There must be an invisible thread connecting my fantasies to his mind, because black bled into the edges of his eyes like he knew exactly what I was picturing.

My pulse drummed.

“So.” Luca’s voice snapped the thread with brutal efficiency.

Our heads jerked toward him in unison, and my pulse pounded for an entirely different reason when I noticed the speculative gleam in his eyes.

The table was too large and our voices too low for him to have heard us talking about him, but he was clearly up to something.

“How’s the wedding planning going?” Luca asked.

“Fine,” Dante said before I could answer. The softness was gone, replaced with his usual curt tone.

“Glad to hear.” The younger Russo took a bite of turkey, chewed, and swallowed before saying, “You and Vivian seem to be getting along great.”

Dante’s jaw hardened.

“Of course they’re getting along great,” Janis said. “They’re in love! Honestly, Luca, what a silly thing to say.”

I pushed my food around my plate, suddenly uneasy.

“You’re right. Sorry,” Luca said a tad too innocently. “Just never thought I’d see the day when Dante fell in love.”

“Enough.” Dante’s tone was sharp. “This isn’t a roundtable on my love life.”

Luca’s grin widened, but he heeded his brother’s warning and didn’t say anymore after that.

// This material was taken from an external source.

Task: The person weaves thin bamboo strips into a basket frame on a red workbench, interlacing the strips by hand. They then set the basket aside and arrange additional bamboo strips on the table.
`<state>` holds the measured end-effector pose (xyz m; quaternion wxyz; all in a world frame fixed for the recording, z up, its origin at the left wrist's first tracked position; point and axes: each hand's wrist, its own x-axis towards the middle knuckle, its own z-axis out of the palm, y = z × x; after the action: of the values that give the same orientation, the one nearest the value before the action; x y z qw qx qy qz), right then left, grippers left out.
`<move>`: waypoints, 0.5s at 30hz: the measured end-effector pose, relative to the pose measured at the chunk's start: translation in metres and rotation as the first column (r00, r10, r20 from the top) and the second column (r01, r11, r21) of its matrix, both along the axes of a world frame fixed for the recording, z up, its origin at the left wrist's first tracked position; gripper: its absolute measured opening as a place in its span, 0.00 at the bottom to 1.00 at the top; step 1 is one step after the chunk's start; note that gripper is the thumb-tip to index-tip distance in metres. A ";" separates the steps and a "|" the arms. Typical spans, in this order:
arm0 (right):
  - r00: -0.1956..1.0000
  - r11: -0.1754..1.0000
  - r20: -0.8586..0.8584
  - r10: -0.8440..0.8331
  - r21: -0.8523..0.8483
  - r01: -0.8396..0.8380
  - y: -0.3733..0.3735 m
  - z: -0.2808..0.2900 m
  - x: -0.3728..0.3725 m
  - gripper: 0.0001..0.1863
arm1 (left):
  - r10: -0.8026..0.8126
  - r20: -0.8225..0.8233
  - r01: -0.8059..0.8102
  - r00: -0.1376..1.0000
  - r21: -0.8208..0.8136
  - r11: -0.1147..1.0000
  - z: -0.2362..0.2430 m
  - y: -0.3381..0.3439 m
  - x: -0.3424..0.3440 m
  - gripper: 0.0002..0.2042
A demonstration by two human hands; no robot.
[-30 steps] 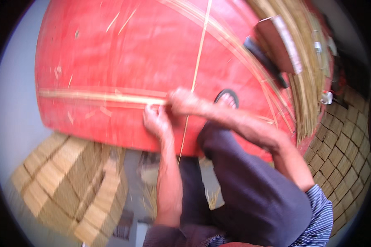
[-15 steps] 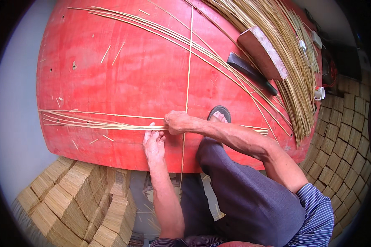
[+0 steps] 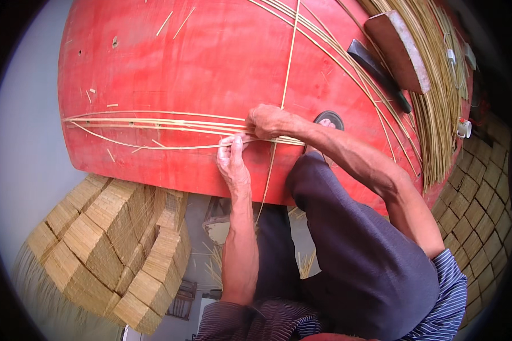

After dinner, Dante, Luca, and Gianni cleaned the dining room and took out the garbage while Janis and I did the dishes.

“I like the way Dante is around you,” she said. “He’s less…”

“Uptight?” Normally, I would’ve never been so blunt to the man’s mother, of all people, but wine and days of sun had loosened my tongue.

“Yes.” Janis laughed. “He likes things done a certain way, and he’s not afraid to tell you if they don’t meet his standards. When he was a toddler, we tried feeding him broccoli with a bit of mashed potatoes on it. He threw the plate on the floor. Three-hundred-dollar Wedgwood. Can you believe it?” She shook her head.

I didn’t ask why she’d been serving a toddler food on Wedgwood china. Instead, I broached a more sensitive topic, one that’d been weighing on my mind since my beach conversation with Dante.